規制を作るプロセスでは、厚生労働省が設けた有識者会議にネット販売を行なう新しい事業者は入れてもらえず、既得権業界だけがメンバーだった。その中で、「ネット販売は危険」という議論が積み重ねられていった。
ネット販売を手掛け、今回の訴訟の原告でもあるケンコーコムの後藤玄利社長は、「そうした(既得権)業界は、官界、政界と強い結びつきをもっていて、いわば『鉄のトライアングル』です。私たちがいかに声をあげても、役所や政治を動かすことは困難でした。だから、司法の場に訴えるという手段をとらざるを得なかったのです」という。

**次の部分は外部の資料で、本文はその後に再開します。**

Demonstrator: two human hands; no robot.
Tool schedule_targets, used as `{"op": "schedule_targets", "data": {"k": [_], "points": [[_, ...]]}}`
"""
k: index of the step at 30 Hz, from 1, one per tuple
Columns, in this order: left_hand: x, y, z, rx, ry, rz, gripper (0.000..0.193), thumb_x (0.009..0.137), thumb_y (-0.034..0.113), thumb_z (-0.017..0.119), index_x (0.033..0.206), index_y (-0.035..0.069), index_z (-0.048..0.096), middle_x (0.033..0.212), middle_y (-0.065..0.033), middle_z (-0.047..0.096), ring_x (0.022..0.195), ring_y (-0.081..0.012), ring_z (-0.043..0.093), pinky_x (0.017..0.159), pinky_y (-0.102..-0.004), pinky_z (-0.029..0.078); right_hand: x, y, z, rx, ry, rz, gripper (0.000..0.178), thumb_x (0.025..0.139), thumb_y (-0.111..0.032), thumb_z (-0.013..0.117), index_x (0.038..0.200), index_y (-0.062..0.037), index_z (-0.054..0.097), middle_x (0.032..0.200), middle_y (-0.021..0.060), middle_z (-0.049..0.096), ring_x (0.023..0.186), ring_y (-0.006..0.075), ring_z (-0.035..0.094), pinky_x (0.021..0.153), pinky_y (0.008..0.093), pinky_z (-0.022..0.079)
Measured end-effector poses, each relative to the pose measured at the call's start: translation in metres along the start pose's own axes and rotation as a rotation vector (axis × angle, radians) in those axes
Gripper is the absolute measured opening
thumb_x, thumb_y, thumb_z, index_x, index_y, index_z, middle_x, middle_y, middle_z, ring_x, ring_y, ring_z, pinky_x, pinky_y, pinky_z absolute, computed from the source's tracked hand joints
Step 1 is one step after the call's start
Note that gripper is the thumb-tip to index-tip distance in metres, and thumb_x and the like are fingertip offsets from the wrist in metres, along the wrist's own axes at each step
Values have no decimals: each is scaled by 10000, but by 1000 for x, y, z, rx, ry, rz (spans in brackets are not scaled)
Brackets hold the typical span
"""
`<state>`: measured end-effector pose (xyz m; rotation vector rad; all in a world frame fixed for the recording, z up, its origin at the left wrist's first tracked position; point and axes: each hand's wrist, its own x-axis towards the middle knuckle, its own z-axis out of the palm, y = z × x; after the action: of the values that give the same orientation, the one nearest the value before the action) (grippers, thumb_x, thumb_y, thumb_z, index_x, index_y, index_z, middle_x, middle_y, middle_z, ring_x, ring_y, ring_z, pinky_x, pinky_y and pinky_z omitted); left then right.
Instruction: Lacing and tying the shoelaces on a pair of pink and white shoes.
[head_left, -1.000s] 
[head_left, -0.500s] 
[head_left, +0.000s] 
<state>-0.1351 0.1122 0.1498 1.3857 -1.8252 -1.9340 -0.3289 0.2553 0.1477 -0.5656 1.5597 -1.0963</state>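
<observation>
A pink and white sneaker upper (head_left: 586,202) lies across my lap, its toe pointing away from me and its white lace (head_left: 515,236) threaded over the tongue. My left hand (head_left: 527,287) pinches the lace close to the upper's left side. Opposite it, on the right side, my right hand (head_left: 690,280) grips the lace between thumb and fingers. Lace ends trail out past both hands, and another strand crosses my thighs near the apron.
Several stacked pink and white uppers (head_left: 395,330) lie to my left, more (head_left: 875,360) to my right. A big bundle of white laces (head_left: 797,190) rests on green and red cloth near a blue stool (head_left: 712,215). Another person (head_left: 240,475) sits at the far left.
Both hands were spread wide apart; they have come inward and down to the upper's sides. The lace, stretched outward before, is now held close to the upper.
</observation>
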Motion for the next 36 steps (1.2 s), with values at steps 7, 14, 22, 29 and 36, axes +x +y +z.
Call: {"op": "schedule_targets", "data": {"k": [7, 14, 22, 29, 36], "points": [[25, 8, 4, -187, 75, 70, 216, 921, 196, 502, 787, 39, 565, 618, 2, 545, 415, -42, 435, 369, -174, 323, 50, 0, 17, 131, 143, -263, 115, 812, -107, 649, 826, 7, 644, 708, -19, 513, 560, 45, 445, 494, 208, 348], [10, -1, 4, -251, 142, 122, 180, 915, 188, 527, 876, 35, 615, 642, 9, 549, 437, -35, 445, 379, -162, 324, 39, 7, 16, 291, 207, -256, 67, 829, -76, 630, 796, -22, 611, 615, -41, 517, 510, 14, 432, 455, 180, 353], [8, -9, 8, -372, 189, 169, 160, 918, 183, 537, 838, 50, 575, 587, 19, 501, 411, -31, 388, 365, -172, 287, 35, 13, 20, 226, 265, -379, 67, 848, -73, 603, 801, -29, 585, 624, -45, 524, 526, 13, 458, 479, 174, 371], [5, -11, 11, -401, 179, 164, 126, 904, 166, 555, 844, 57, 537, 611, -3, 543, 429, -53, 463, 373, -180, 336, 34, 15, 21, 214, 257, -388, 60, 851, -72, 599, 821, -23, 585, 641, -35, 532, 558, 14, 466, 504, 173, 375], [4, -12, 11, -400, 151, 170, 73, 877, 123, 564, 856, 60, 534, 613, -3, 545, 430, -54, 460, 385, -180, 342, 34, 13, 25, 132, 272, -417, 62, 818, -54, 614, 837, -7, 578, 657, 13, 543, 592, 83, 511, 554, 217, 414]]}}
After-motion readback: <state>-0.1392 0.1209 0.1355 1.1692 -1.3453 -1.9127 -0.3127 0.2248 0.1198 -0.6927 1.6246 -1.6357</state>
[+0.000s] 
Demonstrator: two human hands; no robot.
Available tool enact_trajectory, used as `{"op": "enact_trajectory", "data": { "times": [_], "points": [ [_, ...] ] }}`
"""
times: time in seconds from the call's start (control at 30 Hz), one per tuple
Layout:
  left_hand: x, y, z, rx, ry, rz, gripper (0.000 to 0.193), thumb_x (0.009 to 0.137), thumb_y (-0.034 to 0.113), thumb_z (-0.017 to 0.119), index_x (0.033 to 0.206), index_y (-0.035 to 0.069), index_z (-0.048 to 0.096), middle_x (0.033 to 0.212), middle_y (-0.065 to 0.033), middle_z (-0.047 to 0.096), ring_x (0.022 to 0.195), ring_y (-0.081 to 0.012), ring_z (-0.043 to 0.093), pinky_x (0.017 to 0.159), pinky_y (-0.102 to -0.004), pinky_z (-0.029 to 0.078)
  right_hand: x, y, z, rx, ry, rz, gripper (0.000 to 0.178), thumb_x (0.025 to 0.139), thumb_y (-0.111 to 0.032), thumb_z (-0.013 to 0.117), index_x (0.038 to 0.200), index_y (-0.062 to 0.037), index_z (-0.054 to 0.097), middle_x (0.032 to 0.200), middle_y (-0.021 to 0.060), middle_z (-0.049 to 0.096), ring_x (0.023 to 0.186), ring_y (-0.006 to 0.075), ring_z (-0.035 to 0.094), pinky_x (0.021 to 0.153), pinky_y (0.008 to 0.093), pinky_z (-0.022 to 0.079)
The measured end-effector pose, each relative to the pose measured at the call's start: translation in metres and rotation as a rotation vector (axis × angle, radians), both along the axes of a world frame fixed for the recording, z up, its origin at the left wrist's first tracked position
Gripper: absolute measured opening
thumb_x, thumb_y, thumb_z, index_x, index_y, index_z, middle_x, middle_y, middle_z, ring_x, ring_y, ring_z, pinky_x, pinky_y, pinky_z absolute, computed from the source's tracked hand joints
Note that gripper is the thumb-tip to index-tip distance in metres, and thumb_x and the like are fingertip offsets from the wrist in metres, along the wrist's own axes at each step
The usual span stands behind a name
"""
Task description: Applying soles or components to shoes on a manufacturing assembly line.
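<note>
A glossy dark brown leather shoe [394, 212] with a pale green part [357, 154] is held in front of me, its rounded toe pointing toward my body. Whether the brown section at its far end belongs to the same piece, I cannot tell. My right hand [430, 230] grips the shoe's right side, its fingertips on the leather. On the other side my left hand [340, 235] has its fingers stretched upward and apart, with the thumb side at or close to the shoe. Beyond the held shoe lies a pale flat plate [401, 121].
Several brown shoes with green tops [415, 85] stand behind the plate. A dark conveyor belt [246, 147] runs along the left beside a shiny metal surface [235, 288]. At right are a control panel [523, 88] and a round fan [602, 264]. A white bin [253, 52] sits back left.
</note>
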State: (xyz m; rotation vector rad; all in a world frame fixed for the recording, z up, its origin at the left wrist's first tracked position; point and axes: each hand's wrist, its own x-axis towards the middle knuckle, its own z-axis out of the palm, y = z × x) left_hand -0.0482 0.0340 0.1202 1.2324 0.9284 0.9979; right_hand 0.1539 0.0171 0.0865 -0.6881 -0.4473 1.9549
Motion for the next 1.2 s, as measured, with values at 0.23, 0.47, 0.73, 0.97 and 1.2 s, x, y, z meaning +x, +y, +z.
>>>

政官業の「鉄のトライアングル」を支えている要素の一つが政治献金だ。日本薬剤師連盟からの政治献金(パーティー券購入や寄付金)の合計額は、2008年が約2億8000万円、2009年が約5億円、2010年が約1億8000万円。額が突出している2009年は総選挙のあった年だ。選挙の時期には「陣中見舞い」名目であちこちに資金が配られていた。苦しい時にお世話になり、陳情を無下にできなくなる政治家が大量に生まれたわけだ。
政と業をつなぐ政治献金のほか、官と業をつなぐ天下りもある。例えば、日本薬剤師研修センターなどの団体では厚生労働省OBが理事を務める。天下りを受け入れてもらう立場の役所も、やはり頼まれごとを断わりづらくなる。
そうした図式が分かれば、控訴審判決後、国がなぜ上告したかも分かりやすい。既得権業界はここ数年、ネット販売解禁に備えた体制整備を進めてきたとはいえ、まだまだ準備不十分。上告してもらって時間を稼ぎ、その間にできるだけ自分たちに有利な形で「ネット販売一部解禁」のルールを作ってしまおうということではないか。
一部議連からの異論があったとはいえ、やはり「鉄のトライアングル」は強固だったのだ。あるネット販売関係者はこう言う。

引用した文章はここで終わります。